En direct
A suivre

Annie Ernaux : le Nobel est une institution «pour les hommes», dénonce l'auteure avant la remise officielle de son prestigieux prix

Figure du féminisme, Annie Ernaux souhaite dédier son prix à «tous ceux qui souffrent (...) et à tous ceux qui luttent et qui ne sont pas reconnus». [Anders WIKLUND / TT NEWS AGENCY / AFP]

Le Nobel est une institution «pour les hommes», a estimé mardi la lauréate française du prestigieux prix de littérature, Annie Ernaux, dans un entretien avec l'AFP, à quelques jours de revevoir son prix lors de la cérémonie officielle, qui aura lieu ce samedi 10 décembre.

L'écrivaine Annie Ernaux, récemment couronnée du prix Nobel de littérature, dénonce «une intitution masculine». «Ça se manifeste par ce goût d'une tradition, dans les costumes. Il me semble que l'attachement aux traditions, c'est peut-être plus masculin, au fond, on se transmet le pouvoir comme ça», a dit l'écrivaine de 82 ans, qui recevra ce samedi 10 décembre son prix à Stockholm.

Couronnée pour «le courage et l'acuité clinique» de son oeuvre en grande partie autobiographique, Annie Ernaux est la première femme française à recevoir la récompense en littérature, et la 17e femme à décrocher un Nobel dans cette catégorie, depuis la fondation des célèbres récompenses en 1901.

«La parole a quand même été monopolisée presque toujours par les hommes et j'ai remarqué que les femmes sont souvent moins prolixes dans leur discours que les hommes, sachant bien qu'elles sont plus pratiques», a-t-elle constaté.

Un désir d'écrire renforcé

Depuis son arrivée à Stockholm, elle s'est trouvée confrontée à «la solennité, au faste aussi du prix», prenant conscience de «l'ampleur et du rôle» qu'il implique alors qu'elle assure n'avoir «vraiment aucun désir de distinction».

Figure du féminisme engagée à gauche, elle souhaite dédier son prix à «tous ceux qui souffrent (...) et à tous ceux qui luttent et qui ne sont pas reconnus».

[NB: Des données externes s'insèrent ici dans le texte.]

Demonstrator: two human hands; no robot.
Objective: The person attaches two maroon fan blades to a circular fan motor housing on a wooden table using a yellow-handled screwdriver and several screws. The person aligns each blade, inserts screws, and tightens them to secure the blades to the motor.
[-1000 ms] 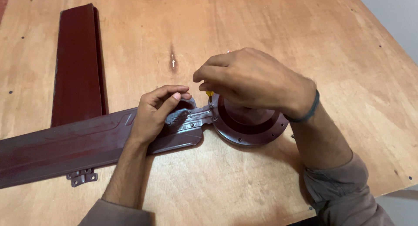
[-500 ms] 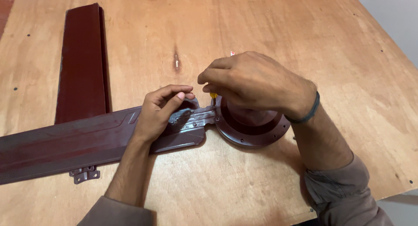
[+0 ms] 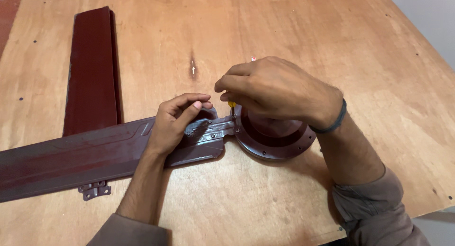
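A second dark red blade (image 3: 92,68) lies on the counter (image 3: 332,32) beyond the left hand (image 3: 175,120). That hand presses flat on a fan blade (image 3: 71,160), which runs leftward from the round hub (image 3: 275,137). The right hand (image 3: 275,89) pinches a yellow-handled screwdriver (image 3: 232,105) upright at the bracket (image 3: 211,128)

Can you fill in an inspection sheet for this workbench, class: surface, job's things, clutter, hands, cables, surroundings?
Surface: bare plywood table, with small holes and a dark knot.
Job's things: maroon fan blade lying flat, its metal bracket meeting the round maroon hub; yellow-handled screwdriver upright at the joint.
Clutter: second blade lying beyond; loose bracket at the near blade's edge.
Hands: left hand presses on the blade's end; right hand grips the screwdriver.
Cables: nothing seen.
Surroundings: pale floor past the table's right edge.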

Quand Télérama lui a demandé quelques jours plus tôt si ce prix avait réparé les critiques agressives et misogynes qui l’ont souvent visée, elle a ainsi déclaré : «Ces critiques ne m’ont pas vraiment atteinte. Parce que, sachant de qui elles émanaient, je comprenais ce qui les motivait : une certaine vision conservatrice de la société et de la domination culturelle. Pour la résumer : je ne suis pas légitime parce que je suis une femme ; ce que j’écris n’est pas de la littérature parce que les sujets que j’aborde ne sont pas nobles. Ces réprobations, je les ai encore entendues lorsqu’est paru, en 2014, ‘Regarde les lumières mon amour’, mon journal d’observation du supermarché de Cergy. Comme s’il y avait, encore aujourd’hui, des sujets dignes et d’autres qui ne le sont pas. Mais qui décide de ça ?»

La récompense a en revanche renforcé son désir d'écrire. Désormais, elle entend «continuer à écrire et en même temps (...) profiter de [s]a vieillesse». «Je pense que c'est un âge où on peut réfléchir à beaucoup de choses et donc pour moi, ça veut dire aussi les écrire bien sûr», a-t-elle conclu.